| Directions |
These entries must be printed again exactly as they are.

Extracted data entries
--
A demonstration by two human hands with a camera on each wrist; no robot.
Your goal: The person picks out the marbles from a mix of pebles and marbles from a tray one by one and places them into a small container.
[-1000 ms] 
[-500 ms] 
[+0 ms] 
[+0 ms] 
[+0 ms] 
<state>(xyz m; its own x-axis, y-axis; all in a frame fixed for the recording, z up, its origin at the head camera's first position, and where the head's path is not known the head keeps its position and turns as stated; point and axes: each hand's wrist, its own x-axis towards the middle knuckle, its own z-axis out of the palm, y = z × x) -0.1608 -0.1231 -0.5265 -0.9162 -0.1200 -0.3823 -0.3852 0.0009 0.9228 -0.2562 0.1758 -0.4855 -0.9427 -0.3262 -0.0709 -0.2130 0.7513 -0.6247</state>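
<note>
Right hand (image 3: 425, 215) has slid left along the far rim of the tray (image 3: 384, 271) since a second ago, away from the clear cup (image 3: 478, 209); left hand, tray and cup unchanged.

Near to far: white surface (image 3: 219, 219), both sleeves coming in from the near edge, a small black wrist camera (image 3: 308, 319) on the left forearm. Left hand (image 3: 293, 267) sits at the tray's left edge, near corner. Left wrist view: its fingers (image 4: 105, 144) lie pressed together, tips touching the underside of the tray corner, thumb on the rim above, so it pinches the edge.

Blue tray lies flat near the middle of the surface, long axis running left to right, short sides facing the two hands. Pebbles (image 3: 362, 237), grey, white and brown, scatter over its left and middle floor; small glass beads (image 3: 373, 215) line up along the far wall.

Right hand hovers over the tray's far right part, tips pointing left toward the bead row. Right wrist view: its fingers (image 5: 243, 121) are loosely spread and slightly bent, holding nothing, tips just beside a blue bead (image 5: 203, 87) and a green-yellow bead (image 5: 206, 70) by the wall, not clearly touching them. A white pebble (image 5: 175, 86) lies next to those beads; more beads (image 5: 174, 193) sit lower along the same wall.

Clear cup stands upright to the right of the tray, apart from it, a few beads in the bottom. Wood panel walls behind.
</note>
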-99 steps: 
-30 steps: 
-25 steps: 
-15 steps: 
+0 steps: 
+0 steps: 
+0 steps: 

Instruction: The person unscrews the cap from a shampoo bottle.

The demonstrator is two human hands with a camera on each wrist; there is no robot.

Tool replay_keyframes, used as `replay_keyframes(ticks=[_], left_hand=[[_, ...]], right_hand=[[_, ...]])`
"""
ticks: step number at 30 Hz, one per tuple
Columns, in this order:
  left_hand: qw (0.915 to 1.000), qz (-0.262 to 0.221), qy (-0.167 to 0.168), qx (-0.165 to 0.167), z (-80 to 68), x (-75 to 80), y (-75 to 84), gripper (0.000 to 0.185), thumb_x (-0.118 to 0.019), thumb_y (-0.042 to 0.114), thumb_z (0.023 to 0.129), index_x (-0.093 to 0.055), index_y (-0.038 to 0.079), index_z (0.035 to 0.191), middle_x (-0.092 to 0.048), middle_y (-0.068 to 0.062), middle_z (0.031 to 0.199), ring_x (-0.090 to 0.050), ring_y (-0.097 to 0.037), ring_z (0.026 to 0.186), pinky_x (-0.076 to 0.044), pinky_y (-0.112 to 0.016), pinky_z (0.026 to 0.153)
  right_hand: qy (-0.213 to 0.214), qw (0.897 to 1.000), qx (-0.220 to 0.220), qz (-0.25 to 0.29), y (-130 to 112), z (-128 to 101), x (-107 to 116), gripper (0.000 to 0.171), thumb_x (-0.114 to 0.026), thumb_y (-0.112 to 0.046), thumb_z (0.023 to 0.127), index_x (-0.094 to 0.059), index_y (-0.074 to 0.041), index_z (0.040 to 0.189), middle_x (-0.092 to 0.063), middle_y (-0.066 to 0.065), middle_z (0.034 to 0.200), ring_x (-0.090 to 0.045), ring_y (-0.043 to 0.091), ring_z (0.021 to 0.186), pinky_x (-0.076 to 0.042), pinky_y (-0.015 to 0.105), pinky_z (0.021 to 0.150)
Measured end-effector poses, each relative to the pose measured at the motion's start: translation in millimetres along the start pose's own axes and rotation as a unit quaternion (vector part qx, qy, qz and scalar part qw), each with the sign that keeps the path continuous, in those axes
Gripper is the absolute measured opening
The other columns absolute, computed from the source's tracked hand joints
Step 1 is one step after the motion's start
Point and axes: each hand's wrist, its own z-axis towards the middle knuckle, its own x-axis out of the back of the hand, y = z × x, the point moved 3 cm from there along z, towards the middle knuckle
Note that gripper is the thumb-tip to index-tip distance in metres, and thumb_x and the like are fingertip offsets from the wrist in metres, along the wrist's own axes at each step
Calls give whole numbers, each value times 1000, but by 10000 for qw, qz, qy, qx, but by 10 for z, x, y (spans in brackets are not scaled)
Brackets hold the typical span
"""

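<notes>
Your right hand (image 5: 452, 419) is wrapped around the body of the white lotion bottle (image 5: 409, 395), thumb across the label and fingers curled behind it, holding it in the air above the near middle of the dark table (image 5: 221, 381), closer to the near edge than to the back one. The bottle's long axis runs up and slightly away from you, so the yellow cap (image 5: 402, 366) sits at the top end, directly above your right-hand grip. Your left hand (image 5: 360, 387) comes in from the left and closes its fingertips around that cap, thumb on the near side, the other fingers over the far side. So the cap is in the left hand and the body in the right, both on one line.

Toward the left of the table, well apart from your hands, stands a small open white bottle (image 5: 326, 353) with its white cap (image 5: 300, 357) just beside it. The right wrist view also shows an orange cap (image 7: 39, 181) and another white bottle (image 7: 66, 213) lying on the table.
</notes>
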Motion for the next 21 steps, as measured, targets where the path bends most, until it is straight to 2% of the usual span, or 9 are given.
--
| Exercise answer |
A demonstration by two human hands with a camera on each wrist; no robot.
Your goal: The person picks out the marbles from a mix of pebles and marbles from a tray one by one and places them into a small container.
[-1000 ms] 
[-500 ms] 
[+0 ms] 
[+0 ms] 
[+0 ms] 
<state>(xyz m; its own x-axis, y-axis; all in a frame fixed for the recording, z up, its origin at the head camera's first position, and where the head's path is not known the head keeps its position and turns as stated; point and axes: each hand's wrist, its own x-axis towards the middle knuckle, its own z-axis out of the palm, y = z × x) -0.1608 -0.1231 -0.5265 -0.9162 -0.1200 -0.3823 -0.3852 0.0009 0.9228 -0.2562 0.1758 -0.4855 -0.9427 -0.3262 -0.0709 -0.2130 0.7513 -0.6247</state>
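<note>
Right hand (image 3: 425, 215) has slid left along the far rim of the tray (image 3: 384, 271) since a second ago, away from the clear cup (image 3: 478, 209); left hand, tray and cup unchanged.

Near to far: white surface (image 3: 219, 219), both sleeves coming in from the near edge, a small black wrist camera (image 3: 308, 319) on the left forearm. Left hand (image 3: 293, 267) sits at the tray's left edge, near corner. Left wrist view: its fingers (image 4: 105, 144) lie pressed together, tips touching the underside of the tray corner, thumb on the rim above, so it pinches the edge.

Blue tray lies flat near the middle of the surface, long axis running left to right, short sides facing the two hands. Pebbles (image 3: 362, 237), grey, white and brown, scatter over its left and middle floor; small glass beads (image 3: 373, 215) line up along the far wall.

Right hand hovers over the tray's far right part, tips pointing left toward the bead row. Right wrist view: its fingers (image 5: 243, 121) are loosely spread and slightly bent, holding nothing, tips just beside a blue bead (image 5: 203, 87) and a green-yellow bead (image 5: 206, 70) by the wall, not clearly touching them. A white pebble (image 5: 175, 86) lies next to those beads; more beads (image 5: 174, 193) sit lower along the same wall.

Clear cup stands upright to the right of the tray, apart from it, a few beads in the bottom. Wood panel walls behind.
</note>
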-99 steps: 
-30 steps: 
-25 steps: 
-15 steps: 
+0 steps: 
+0 steps: 
+0 steps: 

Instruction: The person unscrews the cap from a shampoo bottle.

The demonstrator is two human hands with a camera on each wrist; there is no robot.

Tool replay_keyframes, used as `replay_keyframes(ticks=[_], left_hand=[[_, ...]], right_hand=[[_, ...]])`
"""
ticks: step number at 30 Hz, one per tuple
Columns, in this order:
  left_hand: qw (0.915 to 1.000), qz (-0.262 to 0.221), qy (-0.167 to 0.168), qx (-0.165 to 0.167), z (-80 to 68), x (-75 to 80), y (-75 to 84), gripper (0.000 to 0.185), thumb_x (-0.118 to 0.019), thumb_y (-0.042 to 0.114), thumb_z (0.023 to 0.129), index_x (-0.093 to 0.055), index_y (-0.038 to 0.079), index_z (0.035 to 0.191), middle_x (-0.092 to 0.048), middle_y (-0.068 to 0.062), middle_z (0.031 to 0.199), ring_x (-0.090 to 0.050), ring_y (-0.097 to 0.037), ring_z (0.026 to 0.186), pinky_x (-0.076 to 0.044), pinky_y (-0.112 to 0.016), pinky_z (0.026 to 0.153)
  right_hand: qy (-0.213 to 0.214), qw (0.897 to 1.000), qx (-0.220 to 0.220), qz (-0.25 to 0.29), y (-130 to 112), z (-128 to 101), x (-107 to 116), gripper (0.000 to 0.171), thumb_x (-0.114 to 0.026), thumb_y (-0.112 to 0.046), thumb_z (0.023 to 0.127), index_x (-0.094 to 0.059), index_y (-0.074 to 0.041), index_z (0.040 to 0.189), middle_x (-0.092 to 0.063), middle_y (-0.066 to 0.065), middle_z (0.034 to 0.200), ring_x (-0.090 to 0.045), ring_y (-0.043 to 0.091), ring_z (0.021 to 0.186), pinky_x (-0.076 to 0.042), pinky_y (-0.015 to 0.105), pinky_z (0.021 to 0.150)
Measured end-effector poses, each relative to the pose measured at the motion's start: translation in millimetres along the start pose's own axes and rotation as a unit quaternion (vector part qx, qy, qz and scalar part qw), each with the sign that keeps the path continuous, in those axes
Gripper is the absolute measured opening
The other columns absolute, computed from the source's tracked hand joints
Step 1 is one step after the motion's start
Point and axes: each hand's wrist, its own z-axis towards the middle knuckle, its own x-axis out of the back of the hand, y = z × x, the point moved 3 cm from there along z, towards the middle knuckle
Note that gripper is the thumb-tip to index-tip distance in metres, and thumb_x and the like are fingertip offsets from the wrist in metres, along the wrist's own axes at each step
Calls give whole numbers, each value times 1000, but by 10000 for qw, qz, qy, qx, but by 10 for z, x, y (spans in brackets are not scaled)
Brackets hold the typical span
"""

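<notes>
Your right hand (image 5: 452, 419) is wrapped around the body of the white lotion bottle (image 5: 409, 395), thumb across the label and fingers curled behind it, holding it in the air above the near middle of the dark table (image 5: 221, 381), closer to the near edge than to the back one. The bottle's long axis runs up and slightly away from you, so the yellow cap (image 5: 402, 366) sits at the top end, directly above your right-hand grip. Your left hand (image 5: 360, 387) comes in from the left and closes its fingertips around that cap, thumb on the near side, the other fingers over the far side. So the cap is in the left hand and the body in the right, both on one line.

Toward the left of the table, well apart from your hands, stands a small open white bottle (image 5: 326, 353) with its white cap (image 5: 300, 357) just beside it. The right wrist view also shows an orange cap (image 7: 39, 181) and another white bottle (image 7: 66, 213) lying on the table.
</notes>
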Motion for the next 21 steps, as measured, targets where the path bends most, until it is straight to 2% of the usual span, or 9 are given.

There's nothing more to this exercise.